This discussion is archived
1 2 Previous Next 26 Replies Latest reply: Oct 9, 2012 6:29 PM by greybird Go to original post RSS
  • 15. Re: Understanding LockTimeOutExceptions better
    vinothchandar Newbie
    Currently Being Moderated
    Also, can you please explain the relationship to duplicates? Is this a known issue? I recall that you mentioned the locking of the dupCountLN before. But given that is only 1% of these exceptions, I am curious to know how duplicates impact the transaction locking.

    Thanks
    Vinoth
  • 16. Re: Understanding LockTimeOutExceptions better
    greybird Expert
    Currently Being Moderated
    I guess "com.sleepycat.je.LockTimeoutException: (JE 4.0.92) Lock expired. Locker 1723973692 124031744_voldemort-niosocket-server14_Txn: waited for lock on database=store1 LockAddr:924552162 node=87042505 type=WRITE grant=WAIT_NEW timeoutMillis=500 startTime=1349656528721 endTime=1349656529221" is the exception.toString() ?
    Nope. The toString gives you the stack trace of the owner and the waiters, due to the debug params you set.

    What we're missing is the stack trace of the caller. It does not show up in the waiters list because it is removed when the timeout occurs. I'm pretty sure you can log full stack traces with log4j, but I understand that you may not be able to make a production change.

    --mark                                                                                                                                                                                                                                                                                                                                                                                                                                                                                                                                                                                                                                                                                                                                                                                                                                                                                                                                                                                                                                                                                                                                                                                                                                                                                                                                                                                                                                                                                                       
  • 17. Re: Understanding LockTimeOutExceptions better
    greybird Expert
    Currently Being Moderated
    Also, can you please explain the relationship to duplicates? Is this a known issue? I recall that you mentioned the locking of the dupCountLN before. But given that is only 1% of these exceptions, I am curious to know how duplicates impact the transaction locking.
    It is not a known issue, and I can only give you a little more information about what's happening based on the second exception you posted, the one that shows an owner and one waiter. For both the owner and the waiter, a lookup is being performed: BdbStorageEngine.put is calling Cursor.getSearchKey.

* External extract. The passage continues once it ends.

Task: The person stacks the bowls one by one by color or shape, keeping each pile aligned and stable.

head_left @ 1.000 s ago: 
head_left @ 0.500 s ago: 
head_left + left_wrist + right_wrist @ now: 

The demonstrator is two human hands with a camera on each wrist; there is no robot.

    In both stacks you'll notice an internal call to CursorImpl.getNextDuplicate. This is because the first record (first duplicate for the key) found was deleted but not yet compressed away (deleted records are compressed out of the Btree asynchronously). So there are two (or more) records for the same key, and one (or more) with the lower valued data is deleted and no longer locked.

    I'm not pointing out a problem in JE -- I don't see any evidence of a problem -- I'm only pointing out what I can tell you about what's happening, from the stack trace. Perhaps this will give you a clue as to what might be causing lots of contention, i.e., a hot spot of some kind in your application.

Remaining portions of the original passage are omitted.